Andry meramalkan bahwa tolok ukur aktivitas pabrik, Indeks Pembelian Manajer Markit HIS (PMI), akan turun secara drastis pada bulan Maret. Indeks berhasil naik ke ekspansi untuk pertama kalinya sejak Juni di 51,9 pada Februari. Angka di atas 50 mengindikasikan ekspansi, dan satu di bawah 50 menunjukkan kontraksi.

"Kita harus menyelesaikan masalah virus terlebih dahulu, dan kemudian industri dapat mengejar ketinggalan, seperti apa yang dilakukan China saat ini," kata Andry, menambahkan bahwa stimulus baru-baru ini harus fokus pada perawatan kesehatan.

Wakil Ketua Kamar Dagang dan Industri (Kadin) urusan industri Johnny Darmawan mengatakan pada hari Kamis bahwa depresiasi rupiah akan menjadi hambatan lebih lanjut pada kegiatan bisnis yang sudah lesu karena langkah-langkah jarak sosial yang diambil oleh konsumen dan perusahaan.

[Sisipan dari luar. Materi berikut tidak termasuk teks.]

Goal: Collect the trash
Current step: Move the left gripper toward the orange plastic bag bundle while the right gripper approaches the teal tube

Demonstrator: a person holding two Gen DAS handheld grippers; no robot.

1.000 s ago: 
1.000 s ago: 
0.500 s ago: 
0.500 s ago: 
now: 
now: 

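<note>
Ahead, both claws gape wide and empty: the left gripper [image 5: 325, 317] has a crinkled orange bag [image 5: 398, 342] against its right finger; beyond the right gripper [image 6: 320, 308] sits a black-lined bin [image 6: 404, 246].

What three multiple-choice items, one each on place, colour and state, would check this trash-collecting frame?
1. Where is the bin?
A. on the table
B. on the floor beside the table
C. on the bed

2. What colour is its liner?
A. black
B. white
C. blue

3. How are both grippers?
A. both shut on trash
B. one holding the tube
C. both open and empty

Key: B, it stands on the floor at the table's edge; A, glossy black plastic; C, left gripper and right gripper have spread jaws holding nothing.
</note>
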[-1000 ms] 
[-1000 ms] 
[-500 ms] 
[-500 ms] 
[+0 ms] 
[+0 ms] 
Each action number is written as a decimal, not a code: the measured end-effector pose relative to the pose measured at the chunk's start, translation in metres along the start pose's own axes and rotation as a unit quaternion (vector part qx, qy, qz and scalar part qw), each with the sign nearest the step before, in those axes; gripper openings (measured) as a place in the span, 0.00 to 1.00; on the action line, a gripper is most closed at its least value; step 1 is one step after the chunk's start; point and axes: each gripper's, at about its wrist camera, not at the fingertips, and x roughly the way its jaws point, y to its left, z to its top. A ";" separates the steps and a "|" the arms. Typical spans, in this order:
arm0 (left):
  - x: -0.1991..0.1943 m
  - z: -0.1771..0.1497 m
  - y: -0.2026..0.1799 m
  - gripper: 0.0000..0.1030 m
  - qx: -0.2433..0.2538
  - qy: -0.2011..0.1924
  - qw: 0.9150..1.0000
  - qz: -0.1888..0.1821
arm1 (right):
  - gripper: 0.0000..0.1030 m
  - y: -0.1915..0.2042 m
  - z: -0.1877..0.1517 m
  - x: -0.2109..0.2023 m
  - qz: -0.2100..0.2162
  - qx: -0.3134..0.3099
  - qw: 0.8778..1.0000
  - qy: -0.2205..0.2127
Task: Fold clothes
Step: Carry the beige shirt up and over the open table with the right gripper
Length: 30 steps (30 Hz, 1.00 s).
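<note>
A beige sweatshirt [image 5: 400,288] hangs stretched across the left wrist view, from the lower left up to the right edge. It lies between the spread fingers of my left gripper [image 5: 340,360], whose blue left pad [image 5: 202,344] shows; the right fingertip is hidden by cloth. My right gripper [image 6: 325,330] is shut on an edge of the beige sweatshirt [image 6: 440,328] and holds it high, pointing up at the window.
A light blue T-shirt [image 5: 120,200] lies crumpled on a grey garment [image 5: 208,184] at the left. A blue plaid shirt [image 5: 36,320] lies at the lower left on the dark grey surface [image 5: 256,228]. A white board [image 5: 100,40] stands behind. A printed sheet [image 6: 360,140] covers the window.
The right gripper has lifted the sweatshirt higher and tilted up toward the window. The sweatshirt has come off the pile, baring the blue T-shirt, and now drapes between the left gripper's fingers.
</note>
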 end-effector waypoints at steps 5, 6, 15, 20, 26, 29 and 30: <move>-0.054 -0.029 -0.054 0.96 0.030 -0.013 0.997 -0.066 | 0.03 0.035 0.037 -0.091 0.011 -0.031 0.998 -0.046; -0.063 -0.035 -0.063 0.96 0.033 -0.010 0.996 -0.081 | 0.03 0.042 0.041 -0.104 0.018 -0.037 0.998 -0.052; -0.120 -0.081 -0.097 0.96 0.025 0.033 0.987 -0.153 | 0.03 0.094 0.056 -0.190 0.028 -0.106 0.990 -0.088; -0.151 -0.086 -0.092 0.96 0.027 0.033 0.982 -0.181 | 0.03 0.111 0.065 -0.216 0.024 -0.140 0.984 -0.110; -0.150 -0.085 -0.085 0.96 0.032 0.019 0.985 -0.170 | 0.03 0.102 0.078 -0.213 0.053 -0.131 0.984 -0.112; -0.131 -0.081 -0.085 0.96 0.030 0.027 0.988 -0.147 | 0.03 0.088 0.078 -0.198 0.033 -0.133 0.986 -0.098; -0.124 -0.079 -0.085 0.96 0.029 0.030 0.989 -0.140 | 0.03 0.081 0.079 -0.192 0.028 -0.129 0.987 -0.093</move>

Presiden Joko “Jokowi” Widodo pada hari Minggu mendesak Indonesia untuk mempraktikkan jarak sosial, suatu tindakan kesehatan masyarakat untuk memperlambat penularan penyakit menular dengan tetap 1 meter dari orang lain dalam kasus COVID-19. Ini melibatkan "bekerja dari rumah, belajar dari rumah dan berdoa dari rumah", kata Presiden.

“Produksi telah menurun karena langkah-langkah jarak sosial untuk memperlambat coronavirus. Bisnis sudah lesu, ”kata Johnny.

Para pemain industri manufaktur mengeluh tentang gangguan dalam pasokan bahan baku karena langkah-langkah untuk menahan COVID-19 mengikat produksi pabrik di seluruh Indonesia. Antara 20 dan 50 persen bahan baku untuk industri dalam negeri bersumber dari China, mitra dagang terbesar Indonesia.

Pemerintah sebelumnya mengumumkan dua putaran paket stimulus termasuk paket senilai Rp 22,9 triliun yang mencakup keringanan pajak individu dan perusahaan. Paket pertama, bernilai Rp 10,3 triliun dan diumumkan pada 25 Februari, menyediakan kebutuhan pokok dan subsidi hipotek untuk keluarga berpenghasilan rendah dan insentif fiskal untuk bisnis terkait perjalanan.

Indonesia memiliki 369 kasus COVID-19 dan 32 kematian yang dikonfirmasi pada hari Jumat. Secara global, penyakit seperti pneumonia telah menginfeksi lebih dari 240.000 orang dan telah merenggut setidaknya 10.000 jiwa.